====== Collected material

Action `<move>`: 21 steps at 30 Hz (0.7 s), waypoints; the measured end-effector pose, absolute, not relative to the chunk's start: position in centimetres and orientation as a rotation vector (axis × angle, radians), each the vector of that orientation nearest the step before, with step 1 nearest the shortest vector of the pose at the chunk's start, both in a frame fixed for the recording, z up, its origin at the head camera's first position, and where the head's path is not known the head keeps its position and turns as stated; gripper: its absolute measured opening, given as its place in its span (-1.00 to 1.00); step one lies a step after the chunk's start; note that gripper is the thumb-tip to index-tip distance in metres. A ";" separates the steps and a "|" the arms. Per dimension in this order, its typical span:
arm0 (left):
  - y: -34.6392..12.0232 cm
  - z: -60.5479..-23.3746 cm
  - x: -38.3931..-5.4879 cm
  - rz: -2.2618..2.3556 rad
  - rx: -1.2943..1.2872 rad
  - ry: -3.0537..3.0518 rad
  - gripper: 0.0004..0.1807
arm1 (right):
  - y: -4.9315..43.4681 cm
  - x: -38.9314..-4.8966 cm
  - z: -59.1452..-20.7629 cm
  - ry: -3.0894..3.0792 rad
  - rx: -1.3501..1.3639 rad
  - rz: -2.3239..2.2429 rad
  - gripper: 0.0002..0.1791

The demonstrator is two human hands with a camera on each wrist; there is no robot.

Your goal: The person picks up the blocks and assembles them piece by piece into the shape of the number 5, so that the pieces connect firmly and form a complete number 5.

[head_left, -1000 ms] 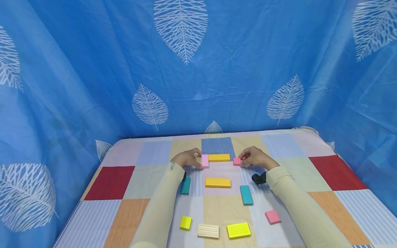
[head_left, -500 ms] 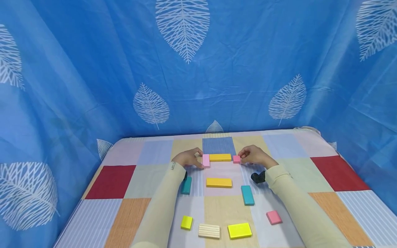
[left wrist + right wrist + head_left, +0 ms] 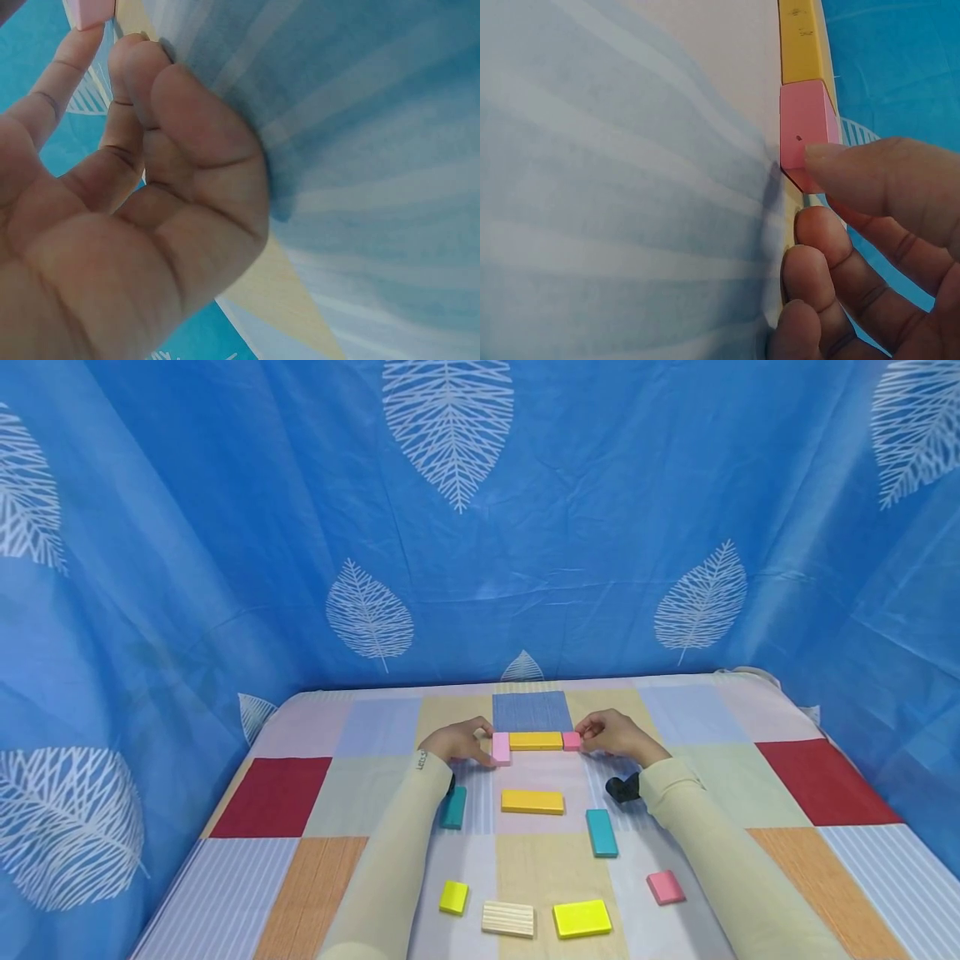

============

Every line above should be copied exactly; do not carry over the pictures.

Response area:
Action `<move>`: 21 steps at 30 Hz (0.7 s), waypoints; the measured end-effector pose, absolute, not relative to the chunk's start: position in centimetres and orientation as a rotation vector (axis × angle, radians), each the vector of that orientation nearest the step before, with step 1 nearest the shortest vector of the pose at the chunk's start, both in a frame fixed for the recording, z up, its origin at the head camera's first position, and where the head's path is not known the head keeps its position and turns as stated; gripper: its absolute measured opening, given as its place in its span (-1.00 to 1.00); step one lies a step after the chunk's start; note that gripper is the thumb-tip to index-tip distance in metres. A ";" separates the steps and a "|" the arms. Per dimension in this order, its typical span:
arm0 (left):
  - y: -34.6392..12.0232 cm
  - z: -60.5479..-23.3746 cm
  - x: -38.3931..-5.4879 cm
  - rz: -2.2618..2.3556 rad
  - rx: -1.2943..1.2872 rad
  - ry: -3.0537..3.0518 rad
  - gripper: 0.0004..0.1807
arm1 (right):
  - y: -4.9315..43.4681 cm
  - x: -38.9314..-4.8966 cm
  - z: -59.1452..-20.7629 cm
  - ry: -3.0894..3.0792 rad
  - rx: -1.3501..1.3639 rad
  - rz: -2.3239..2.2429 rad
  - gripper: 0.0002..0.1791

The demonstrator is two human hands with a camera on each wrist; there is no robot.

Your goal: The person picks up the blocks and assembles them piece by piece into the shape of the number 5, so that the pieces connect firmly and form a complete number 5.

[head_left, -1000 ms] 
[head_left, -500 ms] 
[left wrist + right wrist + head_left, +0 ms] 

There is nothing more to this answer.